Keywords

These keywords were added by machine and not by the authors. This process is experimental and the keywords may be updated as the learning algorithm improves.

1 Introduction

Calibration of multiple sensors is the prerequisite of robust fusing them. The coexistence of multiple sensor has become the standard configuration for mobile robot systems, especially for autonomous driving. Based on the investigation for sensor utilization for autonomous driving [1], in addition to the visual camera system when perception [13, 14], other non-vision sensors play very important role for scene understanding, even with a more emphasis. The main reason is that vision camera is vulnerable to dynamic environment, but with a stable perception by other non-vision ones, such as laser range finders. However, vision camera has the most intuitive and richest representation for scene knowledge. Therefore, calibration for multiple sensors is an inevitable work for effectively scene perception. However, the calibration of camera and a laser range finder is challenging because of the different physical meaning of data gathered by distinct sensors [4]. In addition, the frame frequency and point sparsity of two sensor planes are of imparity significantly, seeing Fig. 1 for a demonstration.

Fig. 1.
figure 1

One frame of RGB and 3D-LiDAR data.

1.1 Related Works and Limitations

Facing this issues, many works carried out the calibration for RGB and Laser data owning to that these two kind of sensors are the most common in the existing mobile robot systems [5, 8]. To summarize the calibration methods, they can be divided into two categories: hand-operated calibration and automatic calibration.

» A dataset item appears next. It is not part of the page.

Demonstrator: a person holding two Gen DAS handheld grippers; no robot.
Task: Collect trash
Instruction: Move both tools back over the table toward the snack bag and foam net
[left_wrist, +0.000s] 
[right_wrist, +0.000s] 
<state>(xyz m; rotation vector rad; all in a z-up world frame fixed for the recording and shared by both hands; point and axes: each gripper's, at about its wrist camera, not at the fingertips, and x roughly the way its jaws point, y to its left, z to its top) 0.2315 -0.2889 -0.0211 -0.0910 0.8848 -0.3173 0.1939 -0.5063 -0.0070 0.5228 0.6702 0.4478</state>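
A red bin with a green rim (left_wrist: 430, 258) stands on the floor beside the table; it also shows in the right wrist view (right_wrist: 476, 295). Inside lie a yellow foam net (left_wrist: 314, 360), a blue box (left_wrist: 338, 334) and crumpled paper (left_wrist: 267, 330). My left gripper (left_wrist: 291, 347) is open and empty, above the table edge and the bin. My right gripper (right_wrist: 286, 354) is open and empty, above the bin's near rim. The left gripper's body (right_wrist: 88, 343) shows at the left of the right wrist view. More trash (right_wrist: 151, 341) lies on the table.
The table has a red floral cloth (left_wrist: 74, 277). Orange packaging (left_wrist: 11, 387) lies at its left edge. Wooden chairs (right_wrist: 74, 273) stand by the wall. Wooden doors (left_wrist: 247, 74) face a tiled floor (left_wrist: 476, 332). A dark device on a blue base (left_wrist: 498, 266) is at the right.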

Hand-operated calibration: Hand-operated calibration for a long time is the main module of calibration for different sensors. That is because the calibration with an human auxiliary has a controllable condition for better key point detection and correlation, by which better extrinsic calibration parameters can be obtained. For the early calibration works, the chessboard is usually utilized for a better keypoint detection. For example, Zhang and Pless [11] proposed a calibration method by adding the planar constraints of camera and Lasers with a manual selection of chessboard region. Unnikrishnan and Hebert [10] designed a toolbox for offline calibration of 3D laser and camera. Afterwards, Scaramuzza et al. [7] relaxed the condition that the calibration can be conducted by natural images instead of chessboard preparation, whereas the key points still needed to be selected manually. Because the calibration with individual keypoints is easy to generate misalignment, Sergio et al. [9] utilized a circular object to obtain a structure-based calibration. Park et al. [6] adopted a polygon constructed by several keypoints to fulfill a structure alignment. These hand-operated methods can achieve a relatively accurate calibration under controllable condition, whereas need laborious manual operation. Hence, some automatic modules for calibration appeared in recent years.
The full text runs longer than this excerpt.